** WHAT THE TASK REQUIRES **
Every line of the material must be set down again without alteration.

** INFORMATION PROVIDED **
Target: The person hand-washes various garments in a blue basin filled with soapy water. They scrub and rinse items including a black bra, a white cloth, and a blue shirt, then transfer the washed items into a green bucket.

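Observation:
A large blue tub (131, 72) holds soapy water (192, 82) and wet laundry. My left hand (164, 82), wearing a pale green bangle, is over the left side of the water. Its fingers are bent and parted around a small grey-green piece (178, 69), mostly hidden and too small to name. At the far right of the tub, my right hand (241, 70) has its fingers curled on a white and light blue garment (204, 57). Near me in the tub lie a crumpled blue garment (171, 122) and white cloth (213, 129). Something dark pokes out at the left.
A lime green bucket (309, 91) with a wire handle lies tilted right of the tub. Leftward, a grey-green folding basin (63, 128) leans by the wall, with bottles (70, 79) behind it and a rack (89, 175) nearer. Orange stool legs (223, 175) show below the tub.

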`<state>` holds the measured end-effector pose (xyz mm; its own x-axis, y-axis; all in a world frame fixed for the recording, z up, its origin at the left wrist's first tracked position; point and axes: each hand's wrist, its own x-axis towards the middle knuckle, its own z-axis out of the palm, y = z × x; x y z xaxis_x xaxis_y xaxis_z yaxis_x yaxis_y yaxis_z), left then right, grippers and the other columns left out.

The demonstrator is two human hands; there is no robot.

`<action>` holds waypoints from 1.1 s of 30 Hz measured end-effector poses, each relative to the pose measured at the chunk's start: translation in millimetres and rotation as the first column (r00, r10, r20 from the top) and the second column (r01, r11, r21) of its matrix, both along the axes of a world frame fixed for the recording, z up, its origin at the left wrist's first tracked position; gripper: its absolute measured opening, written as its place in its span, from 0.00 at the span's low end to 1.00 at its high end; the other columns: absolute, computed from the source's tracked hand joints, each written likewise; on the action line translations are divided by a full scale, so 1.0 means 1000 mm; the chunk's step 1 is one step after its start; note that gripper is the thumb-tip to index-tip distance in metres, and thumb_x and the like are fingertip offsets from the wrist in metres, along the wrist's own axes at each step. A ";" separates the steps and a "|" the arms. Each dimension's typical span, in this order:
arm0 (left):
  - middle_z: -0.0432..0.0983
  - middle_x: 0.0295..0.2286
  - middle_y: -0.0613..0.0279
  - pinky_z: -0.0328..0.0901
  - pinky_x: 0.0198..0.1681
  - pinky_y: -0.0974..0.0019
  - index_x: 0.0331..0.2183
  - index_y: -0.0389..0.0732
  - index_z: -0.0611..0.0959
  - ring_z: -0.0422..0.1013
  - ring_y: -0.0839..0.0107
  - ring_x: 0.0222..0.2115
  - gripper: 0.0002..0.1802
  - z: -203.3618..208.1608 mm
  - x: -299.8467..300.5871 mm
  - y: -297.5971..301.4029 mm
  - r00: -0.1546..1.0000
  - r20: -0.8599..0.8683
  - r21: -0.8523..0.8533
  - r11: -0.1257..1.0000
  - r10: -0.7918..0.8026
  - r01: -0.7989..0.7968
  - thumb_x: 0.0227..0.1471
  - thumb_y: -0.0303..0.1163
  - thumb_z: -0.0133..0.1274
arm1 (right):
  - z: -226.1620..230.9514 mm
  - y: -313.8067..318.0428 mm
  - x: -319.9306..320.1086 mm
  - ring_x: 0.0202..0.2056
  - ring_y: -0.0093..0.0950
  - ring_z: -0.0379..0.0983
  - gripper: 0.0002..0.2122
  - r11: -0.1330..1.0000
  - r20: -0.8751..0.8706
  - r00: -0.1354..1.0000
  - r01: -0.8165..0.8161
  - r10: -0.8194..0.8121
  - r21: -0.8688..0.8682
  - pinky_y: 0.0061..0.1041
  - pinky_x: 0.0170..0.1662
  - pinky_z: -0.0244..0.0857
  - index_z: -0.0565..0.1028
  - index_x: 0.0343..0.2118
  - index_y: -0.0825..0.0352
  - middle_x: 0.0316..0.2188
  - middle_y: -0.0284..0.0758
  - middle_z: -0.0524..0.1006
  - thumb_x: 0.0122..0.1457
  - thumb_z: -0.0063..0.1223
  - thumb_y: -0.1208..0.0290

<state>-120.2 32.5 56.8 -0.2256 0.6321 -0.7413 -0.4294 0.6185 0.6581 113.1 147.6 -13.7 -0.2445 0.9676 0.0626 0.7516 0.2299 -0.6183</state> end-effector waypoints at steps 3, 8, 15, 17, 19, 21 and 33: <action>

** ANSWER SECTION **
Target: The person hand-washes various garments in a blue basin filled with soapy water. They scrub and rinse items including a black bra, a white cloth, and a blue shirt, then transfer the washed items into a green bucket.

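Observation:
A large blue tub (131, 72) holds soapy water (192, 82) and wet laundry. My left hand (164, 82), wearing a pale green bangle, is over the left side of the water. Its fingers are bent and parted around a small grey-green piece (178, 69), mostly hidden and too small to name. At the far right of the tub, my right hand (241, 70) has its fingers curled on a white and light blue garment (204, 57). Near me in the tub lie a crumpled blue garment (171, 122) and white cloth (213, 129). Something dark pokes out at the left.
A lime green bucket (309, 91) with a wire handle lies tilted right of the tub. Leftward, a grey-green folding basin (63, 128) leans by the wall, with bottles (70, 79) behind it and a rack (89, 175) nearer. Orange stool legs (223, 175) show below the tub.
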
`<state>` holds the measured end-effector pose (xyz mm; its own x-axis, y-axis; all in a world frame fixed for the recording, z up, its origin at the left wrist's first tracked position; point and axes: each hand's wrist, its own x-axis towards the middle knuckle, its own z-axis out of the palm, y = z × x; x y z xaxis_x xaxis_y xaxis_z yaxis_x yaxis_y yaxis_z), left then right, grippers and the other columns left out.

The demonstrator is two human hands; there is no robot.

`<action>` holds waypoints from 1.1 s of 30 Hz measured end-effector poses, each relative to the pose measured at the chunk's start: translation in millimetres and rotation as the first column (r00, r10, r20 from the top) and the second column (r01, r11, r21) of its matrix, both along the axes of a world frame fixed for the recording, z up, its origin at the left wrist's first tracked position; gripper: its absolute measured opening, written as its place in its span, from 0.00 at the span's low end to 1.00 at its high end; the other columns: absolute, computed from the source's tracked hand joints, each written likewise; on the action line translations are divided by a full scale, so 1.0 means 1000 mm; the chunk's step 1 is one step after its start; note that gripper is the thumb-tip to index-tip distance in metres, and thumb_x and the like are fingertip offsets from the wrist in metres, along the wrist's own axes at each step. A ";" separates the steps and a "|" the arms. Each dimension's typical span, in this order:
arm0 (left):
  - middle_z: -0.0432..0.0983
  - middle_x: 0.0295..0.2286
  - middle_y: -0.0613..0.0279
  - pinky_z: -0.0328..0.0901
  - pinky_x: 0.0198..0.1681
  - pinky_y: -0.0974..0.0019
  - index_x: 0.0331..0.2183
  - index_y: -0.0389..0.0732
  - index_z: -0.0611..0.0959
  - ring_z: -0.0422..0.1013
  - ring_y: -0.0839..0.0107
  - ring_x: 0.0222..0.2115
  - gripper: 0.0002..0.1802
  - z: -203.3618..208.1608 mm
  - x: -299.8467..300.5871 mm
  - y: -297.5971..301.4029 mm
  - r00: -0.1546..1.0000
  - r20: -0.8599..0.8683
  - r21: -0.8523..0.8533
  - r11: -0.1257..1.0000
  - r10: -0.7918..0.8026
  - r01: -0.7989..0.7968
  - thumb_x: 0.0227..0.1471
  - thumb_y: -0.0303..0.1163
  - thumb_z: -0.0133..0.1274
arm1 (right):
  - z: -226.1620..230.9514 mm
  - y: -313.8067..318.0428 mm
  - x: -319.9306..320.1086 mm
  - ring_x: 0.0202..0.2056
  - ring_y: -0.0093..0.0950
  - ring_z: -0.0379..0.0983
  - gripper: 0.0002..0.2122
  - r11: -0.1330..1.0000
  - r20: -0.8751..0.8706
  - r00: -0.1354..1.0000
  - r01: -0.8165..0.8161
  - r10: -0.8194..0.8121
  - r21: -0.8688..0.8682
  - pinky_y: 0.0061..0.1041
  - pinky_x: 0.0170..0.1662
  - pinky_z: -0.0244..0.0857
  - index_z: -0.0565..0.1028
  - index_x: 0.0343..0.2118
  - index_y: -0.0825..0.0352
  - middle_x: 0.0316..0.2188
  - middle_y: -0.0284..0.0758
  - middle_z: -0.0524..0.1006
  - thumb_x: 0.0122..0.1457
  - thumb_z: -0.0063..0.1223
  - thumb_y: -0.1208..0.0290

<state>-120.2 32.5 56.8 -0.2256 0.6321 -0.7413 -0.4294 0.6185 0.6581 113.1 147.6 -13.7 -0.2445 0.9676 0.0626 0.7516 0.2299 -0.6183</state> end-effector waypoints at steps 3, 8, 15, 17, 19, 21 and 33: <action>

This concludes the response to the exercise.